- Task objective: Below are some records. Retype exactly the lines from the one containing "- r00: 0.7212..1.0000" through the one containing "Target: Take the", both included, skipping every picture.

----------------

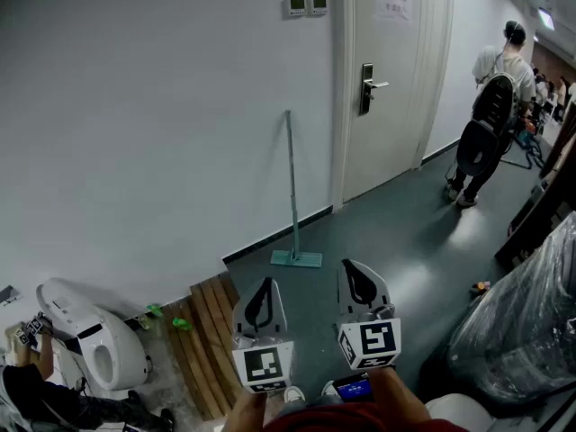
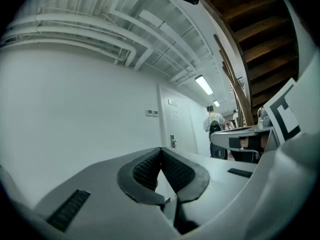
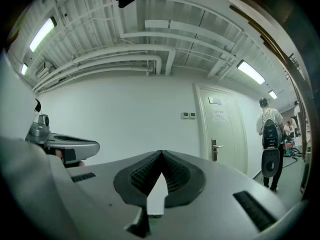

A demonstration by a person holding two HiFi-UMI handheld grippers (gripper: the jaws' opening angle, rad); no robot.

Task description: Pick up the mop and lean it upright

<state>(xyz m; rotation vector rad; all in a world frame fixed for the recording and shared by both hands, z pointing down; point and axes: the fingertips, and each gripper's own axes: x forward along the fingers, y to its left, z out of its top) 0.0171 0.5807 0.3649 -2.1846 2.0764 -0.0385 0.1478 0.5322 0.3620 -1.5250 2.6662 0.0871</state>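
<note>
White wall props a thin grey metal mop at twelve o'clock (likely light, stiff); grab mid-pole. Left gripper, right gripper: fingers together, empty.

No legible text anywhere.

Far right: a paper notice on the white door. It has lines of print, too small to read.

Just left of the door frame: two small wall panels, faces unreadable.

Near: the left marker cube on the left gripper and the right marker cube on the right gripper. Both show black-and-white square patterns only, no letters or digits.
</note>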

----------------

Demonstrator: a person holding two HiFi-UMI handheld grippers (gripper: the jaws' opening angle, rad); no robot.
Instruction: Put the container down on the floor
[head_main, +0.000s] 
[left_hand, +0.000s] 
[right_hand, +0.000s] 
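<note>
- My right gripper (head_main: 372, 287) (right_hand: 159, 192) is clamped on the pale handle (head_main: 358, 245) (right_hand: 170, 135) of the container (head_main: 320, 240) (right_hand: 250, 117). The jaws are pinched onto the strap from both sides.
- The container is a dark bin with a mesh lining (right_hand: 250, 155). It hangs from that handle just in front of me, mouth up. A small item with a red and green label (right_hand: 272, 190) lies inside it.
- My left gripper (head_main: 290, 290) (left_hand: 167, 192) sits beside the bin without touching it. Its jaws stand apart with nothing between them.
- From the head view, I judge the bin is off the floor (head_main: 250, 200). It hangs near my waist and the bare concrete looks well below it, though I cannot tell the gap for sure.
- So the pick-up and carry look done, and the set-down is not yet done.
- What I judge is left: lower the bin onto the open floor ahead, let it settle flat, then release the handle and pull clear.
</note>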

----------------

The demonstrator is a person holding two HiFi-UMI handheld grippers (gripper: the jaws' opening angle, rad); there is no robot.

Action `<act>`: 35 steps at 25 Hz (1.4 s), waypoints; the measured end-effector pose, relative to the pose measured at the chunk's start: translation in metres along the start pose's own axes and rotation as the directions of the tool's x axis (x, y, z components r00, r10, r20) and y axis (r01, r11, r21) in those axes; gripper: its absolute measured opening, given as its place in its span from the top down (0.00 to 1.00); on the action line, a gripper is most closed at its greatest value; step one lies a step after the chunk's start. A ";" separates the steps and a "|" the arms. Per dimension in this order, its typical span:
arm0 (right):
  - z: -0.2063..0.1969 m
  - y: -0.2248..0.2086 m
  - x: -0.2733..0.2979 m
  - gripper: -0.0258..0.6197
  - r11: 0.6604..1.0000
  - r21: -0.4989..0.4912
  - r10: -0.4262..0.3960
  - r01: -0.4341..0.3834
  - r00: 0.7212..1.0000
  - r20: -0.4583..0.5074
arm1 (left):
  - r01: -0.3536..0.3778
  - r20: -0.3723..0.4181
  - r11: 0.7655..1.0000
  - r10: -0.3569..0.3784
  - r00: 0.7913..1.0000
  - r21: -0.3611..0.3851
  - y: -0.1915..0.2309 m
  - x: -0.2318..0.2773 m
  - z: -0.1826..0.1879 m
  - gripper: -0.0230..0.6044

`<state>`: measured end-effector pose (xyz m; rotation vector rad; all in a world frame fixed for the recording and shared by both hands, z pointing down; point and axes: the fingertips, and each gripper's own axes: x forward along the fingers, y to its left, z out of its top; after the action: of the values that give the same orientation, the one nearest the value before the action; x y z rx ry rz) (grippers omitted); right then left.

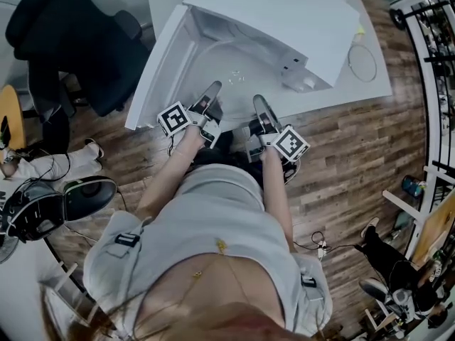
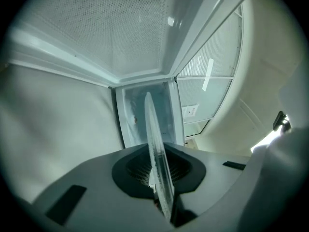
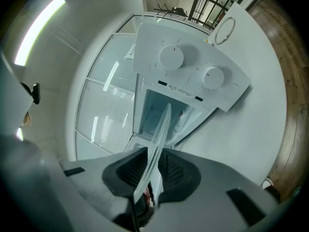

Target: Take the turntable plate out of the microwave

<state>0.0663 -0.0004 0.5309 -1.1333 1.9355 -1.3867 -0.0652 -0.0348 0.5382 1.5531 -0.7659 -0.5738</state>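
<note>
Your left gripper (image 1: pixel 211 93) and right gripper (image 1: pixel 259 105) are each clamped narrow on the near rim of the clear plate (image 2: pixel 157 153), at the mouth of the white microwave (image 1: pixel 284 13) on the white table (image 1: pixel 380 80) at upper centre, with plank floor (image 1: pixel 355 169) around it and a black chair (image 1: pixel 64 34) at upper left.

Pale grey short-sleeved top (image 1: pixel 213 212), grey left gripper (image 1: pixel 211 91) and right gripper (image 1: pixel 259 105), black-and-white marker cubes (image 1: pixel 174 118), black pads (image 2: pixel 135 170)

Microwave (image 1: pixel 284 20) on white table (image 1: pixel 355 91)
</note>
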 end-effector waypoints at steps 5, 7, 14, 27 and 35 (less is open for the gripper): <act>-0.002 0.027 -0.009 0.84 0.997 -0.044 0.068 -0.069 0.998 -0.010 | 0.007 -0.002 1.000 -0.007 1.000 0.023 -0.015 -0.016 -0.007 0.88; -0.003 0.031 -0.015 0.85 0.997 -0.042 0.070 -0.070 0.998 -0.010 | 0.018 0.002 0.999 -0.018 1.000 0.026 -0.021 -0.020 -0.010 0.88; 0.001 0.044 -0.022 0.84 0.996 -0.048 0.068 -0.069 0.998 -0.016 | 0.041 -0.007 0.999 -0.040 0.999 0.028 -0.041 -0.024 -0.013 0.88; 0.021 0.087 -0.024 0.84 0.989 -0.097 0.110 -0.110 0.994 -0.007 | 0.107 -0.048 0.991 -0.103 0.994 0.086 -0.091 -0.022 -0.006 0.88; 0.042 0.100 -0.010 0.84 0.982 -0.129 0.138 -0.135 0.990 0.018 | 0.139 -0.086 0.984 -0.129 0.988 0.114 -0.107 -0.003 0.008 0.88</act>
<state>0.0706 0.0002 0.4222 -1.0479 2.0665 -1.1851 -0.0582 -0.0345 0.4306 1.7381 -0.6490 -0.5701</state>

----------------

- Response area:
  - r00: 0.7212..1.0000
  - r20: -0.4583..0.5074
arm1 (left):
  - r01: -0.3536..0.3778
  - r20: -0.3723..0.4181
  - r11: 0.7655..1.0000
  - r10: -0.3569..0.3784
  - r00: 0.7913..1.0000
  - r21: -0.3611..0.3851
  - y: -0.1915..0.2309 m
  - x: -0.2318..0.2773 m
  - z: -0.1826..0.1879 m
  - gripper: -0.0230..0.6044

`<state>`: measured end-effector pose (xyz m; rotation vector rad; all in a world frame fixed for the recording and shared by both hands, z pointing down; point and axes: the fingertips, and each gripper's own axes: x forward along the fingers, y to its left, z out of its top; after the action: of the values that give the same orientation, the one nearest the value before the action; x y z rx ry rz) (grippers omitted); right then left.


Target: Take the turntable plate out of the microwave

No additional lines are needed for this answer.